Early on in my writing life, which for me was in my 40s, I wrote a thinly-disguised-as-fiction piece about a woman who needed to make immense changes in her life and how was she going to have enough courage to live into the consequences. The story explored themes of independence and isolation, of disability and desire. The woman used a wheelchair. She was a lesbian.
It was unusual for me to have feedback from what I thought of as “real” writers. And as I was becoming more serious about writing, this lack of access to knowledge was exasperating. It seemed impossible to make what I wanted to say work on the page. I’d read Dorothy Allison and yearned to write dialogue as effectively. How did Alice Walker structure a story like that? I wanted to twist the reader’s brain like Joanna Russ. And Beloved — it was absurd to think I could ever lift my writing into such rarefied layers of the atmosphere. But I wanted to try. The next move, it seemed to me, was that I had to show my work to people outside of my friendly hometown lesbian writers’ groups. A writer I knew who was a college professor and had actually been published said she would take a look at my story.
This college professor read my piece and told me having a character disabled and a lesbian was too messy, too complex for a short story. She thought that since there was no tension or plot development about being a lesbian, I should leave that part out. And here it was, right during my first foray into a wider (straight) writing world — lesbian erasure. My lesbian-feminist self was outraged. I thought, “Not enough lesbian content, I’ll show you lesbian content.” So I added a part about my character noticing the hands of a waitress at Shoney’s. How strong the fingers were. How competently they handled the heavy plates. The way her thumb gripped into the sweaty glass of ice water. My character made a joke about the waitress’s sensible shoes. I dyked up that story all over the place. I even gave my character a Barbara Stanwyck obsession and had her fantasize about the thick black leather belt Victoria Barkley, power femme personified, wore cinched above her jodhpurs on The Big Valley.
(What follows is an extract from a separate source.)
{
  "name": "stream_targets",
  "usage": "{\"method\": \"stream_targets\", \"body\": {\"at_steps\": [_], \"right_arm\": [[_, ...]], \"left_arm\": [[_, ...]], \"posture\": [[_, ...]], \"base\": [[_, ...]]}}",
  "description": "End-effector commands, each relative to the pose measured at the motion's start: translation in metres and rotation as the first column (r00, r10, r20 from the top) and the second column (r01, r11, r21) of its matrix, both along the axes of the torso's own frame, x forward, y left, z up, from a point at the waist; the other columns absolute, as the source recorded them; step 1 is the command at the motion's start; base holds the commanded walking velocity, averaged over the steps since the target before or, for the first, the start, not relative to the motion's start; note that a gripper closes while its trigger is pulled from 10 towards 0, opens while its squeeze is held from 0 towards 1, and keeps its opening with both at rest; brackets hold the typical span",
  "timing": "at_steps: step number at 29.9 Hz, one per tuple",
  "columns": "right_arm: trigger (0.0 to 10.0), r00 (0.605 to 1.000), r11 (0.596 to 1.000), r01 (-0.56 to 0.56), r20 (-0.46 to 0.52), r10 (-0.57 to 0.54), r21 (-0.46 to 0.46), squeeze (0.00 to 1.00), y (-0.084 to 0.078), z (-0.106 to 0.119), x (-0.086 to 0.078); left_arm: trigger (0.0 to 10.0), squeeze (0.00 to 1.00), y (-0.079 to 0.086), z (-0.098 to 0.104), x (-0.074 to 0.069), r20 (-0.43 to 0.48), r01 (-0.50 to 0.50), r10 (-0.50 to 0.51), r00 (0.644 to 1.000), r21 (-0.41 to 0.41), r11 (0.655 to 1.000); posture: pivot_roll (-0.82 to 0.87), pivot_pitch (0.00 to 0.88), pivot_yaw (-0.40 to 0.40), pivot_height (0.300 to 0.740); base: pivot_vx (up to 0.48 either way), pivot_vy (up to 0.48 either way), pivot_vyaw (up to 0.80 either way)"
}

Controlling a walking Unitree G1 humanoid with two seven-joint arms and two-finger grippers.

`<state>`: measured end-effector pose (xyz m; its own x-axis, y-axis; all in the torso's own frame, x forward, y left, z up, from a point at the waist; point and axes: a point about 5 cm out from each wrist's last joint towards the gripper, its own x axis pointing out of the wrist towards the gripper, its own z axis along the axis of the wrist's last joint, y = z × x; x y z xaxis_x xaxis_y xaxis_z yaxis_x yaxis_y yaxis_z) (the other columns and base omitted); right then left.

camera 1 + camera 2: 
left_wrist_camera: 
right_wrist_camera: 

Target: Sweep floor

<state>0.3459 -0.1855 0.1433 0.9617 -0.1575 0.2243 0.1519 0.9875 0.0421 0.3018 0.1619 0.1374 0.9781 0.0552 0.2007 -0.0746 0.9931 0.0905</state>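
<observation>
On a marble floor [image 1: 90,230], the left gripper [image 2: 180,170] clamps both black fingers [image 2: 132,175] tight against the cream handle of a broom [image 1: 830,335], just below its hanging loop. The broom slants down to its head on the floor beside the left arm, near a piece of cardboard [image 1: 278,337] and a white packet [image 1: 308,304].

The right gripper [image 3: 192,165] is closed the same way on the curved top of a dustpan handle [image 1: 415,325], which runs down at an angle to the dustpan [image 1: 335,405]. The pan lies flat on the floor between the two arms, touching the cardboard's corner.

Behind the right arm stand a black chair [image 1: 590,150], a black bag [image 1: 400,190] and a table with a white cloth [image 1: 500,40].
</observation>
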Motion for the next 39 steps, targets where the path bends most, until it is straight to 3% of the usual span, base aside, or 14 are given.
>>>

My story became one of those crowd-pleasers. I’d read it at gatherings and get all sorts of laughs and accolades, and I liked that. I didn’t like that my double down defensive reaction to the feedback meant the original story had been derailed. Disability and desire were still there. The exploration of independence versus isolation was gone. Each time I read the story, amid the applause, I mourned. And I knew right then, back then, that there was the loss of something as yet unknown to me.